** TASK DIRECTIONS **
Scan the entries line by line and return those with "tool".

** EXERCISE INPUT **
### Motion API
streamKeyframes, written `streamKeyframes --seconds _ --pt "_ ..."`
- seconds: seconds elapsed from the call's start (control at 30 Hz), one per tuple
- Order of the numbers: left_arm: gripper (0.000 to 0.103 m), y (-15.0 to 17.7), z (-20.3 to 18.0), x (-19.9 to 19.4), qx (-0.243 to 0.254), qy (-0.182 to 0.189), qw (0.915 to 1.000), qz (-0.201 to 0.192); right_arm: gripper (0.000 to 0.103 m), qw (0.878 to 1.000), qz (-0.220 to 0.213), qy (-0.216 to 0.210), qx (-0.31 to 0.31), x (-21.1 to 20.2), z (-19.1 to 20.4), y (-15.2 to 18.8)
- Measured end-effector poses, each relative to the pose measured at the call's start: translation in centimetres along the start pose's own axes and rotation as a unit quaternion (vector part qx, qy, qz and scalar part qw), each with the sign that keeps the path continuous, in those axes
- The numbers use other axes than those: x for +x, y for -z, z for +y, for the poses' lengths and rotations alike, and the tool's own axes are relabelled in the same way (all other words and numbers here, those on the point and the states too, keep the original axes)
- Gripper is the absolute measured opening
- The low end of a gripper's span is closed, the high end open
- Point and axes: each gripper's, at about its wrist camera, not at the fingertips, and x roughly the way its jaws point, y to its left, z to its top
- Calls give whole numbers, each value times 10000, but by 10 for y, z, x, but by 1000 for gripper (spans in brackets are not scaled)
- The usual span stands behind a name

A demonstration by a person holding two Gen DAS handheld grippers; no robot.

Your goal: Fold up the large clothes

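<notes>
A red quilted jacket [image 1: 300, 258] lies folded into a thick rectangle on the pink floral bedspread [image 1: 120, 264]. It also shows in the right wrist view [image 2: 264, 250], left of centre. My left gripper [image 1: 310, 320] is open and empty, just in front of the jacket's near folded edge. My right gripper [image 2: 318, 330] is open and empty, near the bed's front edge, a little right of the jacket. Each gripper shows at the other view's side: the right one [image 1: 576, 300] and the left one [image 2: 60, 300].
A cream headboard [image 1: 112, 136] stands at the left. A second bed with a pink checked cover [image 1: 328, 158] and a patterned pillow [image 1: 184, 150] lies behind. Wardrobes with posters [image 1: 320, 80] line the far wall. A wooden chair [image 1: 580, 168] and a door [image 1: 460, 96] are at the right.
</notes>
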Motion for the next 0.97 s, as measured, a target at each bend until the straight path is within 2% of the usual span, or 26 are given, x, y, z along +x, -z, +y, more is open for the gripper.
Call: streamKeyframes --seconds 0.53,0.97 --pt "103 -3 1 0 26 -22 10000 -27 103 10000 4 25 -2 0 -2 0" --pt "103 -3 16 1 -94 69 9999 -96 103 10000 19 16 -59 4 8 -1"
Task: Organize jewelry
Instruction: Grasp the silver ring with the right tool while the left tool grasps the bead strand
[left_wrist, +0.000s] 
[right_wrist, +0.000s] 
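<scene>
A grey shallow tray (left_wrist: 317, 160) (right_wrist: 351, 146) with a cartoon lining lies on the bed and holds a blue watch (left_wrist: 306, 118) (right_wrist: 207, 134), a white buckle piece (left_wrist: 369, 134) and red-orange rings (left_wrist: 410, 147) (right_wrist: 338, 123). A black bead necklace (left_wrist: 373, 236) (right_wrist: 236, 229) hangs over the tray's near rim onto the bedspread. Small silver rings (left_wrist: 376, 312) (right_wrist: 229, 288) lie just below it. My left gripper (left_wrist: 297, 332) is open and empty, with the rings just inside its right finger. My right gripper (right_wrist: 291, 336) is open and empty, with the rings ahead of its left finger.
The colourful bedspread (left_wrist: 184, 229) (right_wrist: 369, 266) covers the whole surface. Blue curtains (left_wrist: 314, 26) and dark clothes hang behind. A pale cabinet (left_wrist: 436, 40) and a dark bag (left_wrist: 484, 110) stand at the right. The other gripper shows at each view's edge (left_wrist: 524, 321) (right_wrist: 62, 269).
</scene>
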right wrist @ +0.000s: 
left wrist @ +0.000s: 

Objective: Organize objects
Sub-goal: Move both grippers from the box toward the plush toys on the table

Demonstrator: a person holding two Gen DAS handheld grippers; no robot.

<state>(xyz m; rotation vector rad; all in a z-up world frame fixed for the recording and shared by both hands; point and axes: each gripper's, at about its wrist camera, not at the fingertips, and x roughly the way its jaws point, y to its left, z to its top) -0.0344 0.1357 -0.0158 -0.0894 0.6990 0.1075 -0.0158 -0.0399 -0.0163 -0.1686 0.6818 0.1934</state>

** RESULT FOR THIS EXERCISE **
- The numbers use other axes than those: x for +x, y for -z, z for +y, for the poses' lengths and rotations alike, and the tool's own axes are relabelled in the same way (all other words and numbers here, those on the point and the states too, keep the original axes)
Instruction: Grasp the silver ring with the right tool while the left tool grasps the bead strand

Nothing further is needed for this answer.